"Your brain needs more food!" - Dr. Kawashima
Not being that big a fan of edutainment, I didn't know how I was going to feel about Nintendo's Brain Age. I've had a mixed bag of reactions to Nintendo's other non-games, ranging from utter boredom with Animal Crossing to mild curiosity with Electroplankton. So going into a title designed to stimulate my mental muscle, I was pretty cautious. After making my profile and taking the obligatory introduction "brain age test," and seeing that I was over 50, my ego was pretty bruised. But because I was determined to improve, I haven't missed a day of training yet, and I think that's the purpose.
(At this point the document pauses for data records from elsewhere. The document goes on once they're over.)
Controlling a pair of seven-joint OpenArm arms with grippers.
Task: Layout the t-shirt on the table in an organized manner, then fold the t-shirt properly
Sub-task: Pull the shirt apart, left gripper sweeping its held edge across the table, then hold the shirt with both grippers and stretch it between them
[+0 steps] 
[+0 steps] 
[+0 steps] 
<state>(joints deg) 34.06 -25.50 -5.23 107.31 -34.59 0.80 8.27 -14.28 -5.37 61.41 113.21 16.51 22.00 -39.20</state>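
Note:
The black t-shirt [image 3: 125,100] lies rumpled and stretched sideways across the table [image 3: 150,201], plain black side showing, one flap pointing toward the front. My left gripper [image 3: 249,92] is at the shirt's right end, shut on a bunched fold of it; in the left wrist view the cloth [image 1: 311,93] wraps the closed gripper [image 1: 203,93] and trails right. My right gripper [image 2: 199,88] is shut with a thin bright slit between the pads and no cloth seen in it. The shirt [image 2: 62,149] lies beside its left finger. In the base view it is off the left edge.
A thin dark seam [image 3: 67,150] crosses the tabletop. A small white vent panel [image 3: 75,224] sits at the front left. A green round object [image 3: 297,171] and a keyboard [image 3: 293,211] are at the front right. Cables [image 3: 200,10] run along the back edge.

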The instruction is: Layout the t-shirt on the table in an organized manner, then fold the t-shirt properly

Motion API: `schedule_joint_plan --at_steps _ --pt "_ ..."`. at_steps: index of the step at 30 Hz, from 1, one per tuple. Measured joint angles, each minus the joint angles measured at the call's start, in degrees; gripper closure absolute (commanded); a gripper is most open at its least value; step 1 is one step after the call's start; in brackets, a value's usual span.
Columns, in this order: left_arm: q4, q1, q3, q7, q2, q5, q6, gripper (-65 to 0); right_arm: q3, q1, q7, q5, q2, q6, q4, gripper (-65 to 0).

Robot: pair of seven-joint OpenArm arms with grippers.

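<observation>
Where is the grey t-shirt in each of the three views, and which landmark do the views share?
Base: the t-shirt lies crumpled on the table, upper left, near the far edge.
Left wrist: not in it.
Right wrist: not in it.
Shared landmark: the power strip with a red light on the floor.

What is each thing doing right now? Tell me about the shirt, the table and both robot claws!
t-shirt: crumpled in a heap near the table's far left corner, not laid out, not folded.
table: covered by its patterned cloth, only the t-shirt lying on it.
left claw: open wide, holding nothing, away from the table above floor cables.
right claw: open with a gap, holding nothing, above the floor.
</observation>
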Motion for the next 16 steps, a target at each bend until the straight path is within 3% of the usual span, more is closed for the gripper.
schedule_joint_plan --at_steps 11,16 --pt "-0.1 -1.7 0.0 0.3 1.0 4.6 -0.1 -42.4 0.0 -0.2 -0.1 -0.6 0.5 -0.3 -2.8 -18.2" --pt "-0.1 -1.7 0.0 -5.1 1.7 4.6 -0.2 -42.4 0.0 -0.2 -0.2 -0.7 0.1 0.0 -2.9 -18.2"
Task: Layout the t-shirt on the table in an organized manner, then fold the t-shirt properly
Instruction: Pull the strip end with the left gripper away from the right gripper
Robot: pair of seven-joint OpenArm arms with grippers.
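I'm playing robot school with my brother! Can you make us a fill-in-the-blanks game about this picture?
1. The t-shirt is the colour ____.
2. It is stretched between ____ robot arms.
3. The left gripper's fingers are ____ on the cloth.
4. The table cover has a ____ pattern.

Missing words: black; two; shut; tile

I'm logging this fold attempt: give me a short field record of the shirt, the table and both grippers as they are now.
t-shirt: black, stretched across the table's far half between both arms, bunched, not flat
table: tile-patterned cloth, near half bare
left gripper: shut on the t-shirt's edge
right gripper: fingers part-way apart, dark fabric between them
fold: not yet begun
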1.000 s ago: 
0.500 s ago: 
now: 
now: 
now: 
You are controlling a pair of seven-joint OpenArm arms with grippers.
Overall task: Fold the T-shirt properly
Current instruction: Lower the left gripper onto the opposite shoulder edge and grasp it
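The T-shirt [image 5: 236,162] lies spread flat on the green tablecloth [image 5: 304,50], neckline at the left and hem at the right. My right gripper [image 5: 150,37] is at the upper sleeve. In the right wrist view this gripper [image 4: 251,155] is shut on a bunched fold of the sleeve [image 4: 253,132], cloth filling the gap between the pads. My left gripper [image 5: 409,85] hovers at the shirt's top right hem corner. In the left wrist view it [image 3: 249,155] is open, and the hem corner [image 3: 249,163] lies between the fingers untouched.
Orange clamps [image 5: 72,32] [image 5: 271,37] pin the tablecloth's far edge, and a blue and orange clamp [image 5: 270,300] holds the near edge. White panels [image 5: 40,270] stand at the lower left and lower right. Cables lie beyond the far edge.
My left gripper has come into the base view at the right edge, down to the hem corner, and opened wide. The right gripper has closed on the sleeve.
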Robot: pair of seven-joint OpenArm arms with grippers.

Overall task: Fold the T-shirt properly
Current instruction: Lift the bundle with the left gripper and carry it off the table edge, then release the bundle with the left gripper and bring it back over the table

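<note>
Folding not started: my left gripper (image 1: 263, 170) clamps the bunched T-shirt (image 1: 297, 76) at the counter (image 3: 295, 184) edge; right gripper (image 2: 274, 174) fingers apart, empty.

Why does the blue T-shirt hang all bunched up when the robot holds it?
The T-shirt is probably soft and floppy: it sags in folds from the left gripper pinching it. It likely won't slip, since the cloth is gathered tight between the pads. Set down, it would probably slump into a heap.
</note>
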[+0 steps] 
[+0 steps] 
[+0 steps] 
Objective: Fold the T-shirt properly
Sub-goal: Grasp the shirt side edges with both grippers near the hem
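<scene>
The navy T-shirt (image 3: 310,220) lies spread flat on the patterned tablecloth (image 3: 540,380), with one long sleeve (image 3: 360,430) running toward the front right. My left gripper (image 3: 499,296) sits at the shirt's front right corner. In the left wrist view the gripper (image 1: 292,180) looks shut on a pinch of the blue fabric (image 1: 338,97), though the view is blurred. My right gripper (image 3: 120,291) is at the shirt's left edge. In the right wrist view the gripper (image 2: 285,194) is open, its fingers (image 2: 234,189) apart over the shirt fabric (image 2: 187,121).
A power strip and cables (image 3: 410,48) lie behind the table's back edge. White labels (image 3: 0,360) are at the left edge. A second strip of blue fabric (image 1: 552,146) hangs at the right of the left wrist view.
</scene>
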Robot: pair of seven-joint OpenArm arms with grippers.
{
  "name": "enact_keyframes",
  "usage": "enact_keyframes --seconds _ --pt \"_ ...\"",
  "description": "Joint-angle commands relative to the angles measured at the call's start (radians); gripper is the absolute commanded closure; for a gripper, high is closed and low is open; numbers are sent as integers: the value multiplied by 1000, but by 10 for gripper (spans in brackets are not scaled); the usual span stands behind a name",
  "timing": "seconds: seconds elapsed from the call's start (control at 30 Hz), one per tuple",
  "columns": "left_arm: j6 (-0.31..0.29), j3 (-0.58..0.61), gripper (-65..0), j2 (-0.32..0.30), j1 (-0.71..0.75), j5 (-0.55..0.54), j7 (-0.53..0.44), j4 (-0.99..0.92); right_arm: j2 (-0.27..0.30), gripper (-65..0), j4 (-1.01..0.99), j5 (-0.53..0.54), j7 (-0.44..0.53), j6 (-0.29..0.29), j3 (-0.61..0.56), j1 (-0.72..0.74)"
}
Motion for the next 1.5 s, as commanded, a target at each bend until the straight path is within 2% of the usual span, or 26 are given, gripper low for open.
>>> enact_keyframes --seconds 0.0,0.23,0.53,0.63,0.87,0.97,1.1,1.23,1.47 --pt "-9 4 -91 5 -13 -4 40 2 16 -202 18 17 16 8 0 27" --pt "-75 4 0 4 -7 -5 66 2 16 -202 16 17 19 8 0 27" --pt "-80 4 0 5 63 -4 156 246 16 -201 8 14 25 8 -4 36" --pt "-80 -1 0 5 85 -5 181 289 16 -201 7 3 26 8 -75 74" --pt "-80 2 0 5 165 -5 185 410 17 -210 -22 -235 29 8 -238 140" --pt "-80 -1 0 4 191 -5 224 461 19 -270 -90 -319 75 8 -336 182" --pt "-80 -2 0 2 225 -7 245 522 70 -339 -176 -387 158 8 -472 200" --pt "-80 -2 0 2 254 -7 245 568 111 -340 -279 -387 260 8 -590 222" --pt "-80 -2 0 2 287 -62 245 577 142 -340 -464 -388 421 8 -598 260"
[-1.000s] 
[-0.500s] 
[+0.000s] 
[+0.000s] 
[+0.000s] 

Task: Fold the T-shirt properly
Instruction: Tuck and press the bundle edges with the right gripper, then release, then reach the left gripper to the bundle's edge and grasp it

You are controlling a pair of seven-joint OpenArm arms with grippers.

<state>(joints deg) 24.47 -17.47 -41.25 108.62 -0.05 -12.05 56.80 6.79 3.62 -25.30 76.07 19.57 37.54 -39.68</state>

Brain Training is based on famed Japanese neurologist Ryuta Kawashima's mental fitness program, and it puts you through a series of short challenges designed to get your mind running, ranging from doing 20 quick arithmetic problems to seeing how fast you can read classic literature. Monitoring your progress every day, the polygonal disembodied head of Ryuta Kawashima (quite a sight to see, really) makes sure to spell out whether you're working hard or being lazy, and he motivates you to completing every challenge every day. His quips, combined with the speed-oriented exercises, make Brain Age really fun.
Unfortunately, there are only nine challenges in all (unlocked over time), and even though they're altered every day, this isn't the kind of game you'll be playing for hours a day; you probably won't even get to sixty minutes. Once you finish your training, the game's got nothing new to offer you until the next day.
Luckily, outside the main game are a plethora of Sudoku puzzles that Nintendo included for the English localization; Sudoku is that numerical brain-teaser that America seems to be obsessed with. I tried them out, and although it's not really my cup of tea, anyone with a fascination for the game (and I know many) will be glued to his or her DS.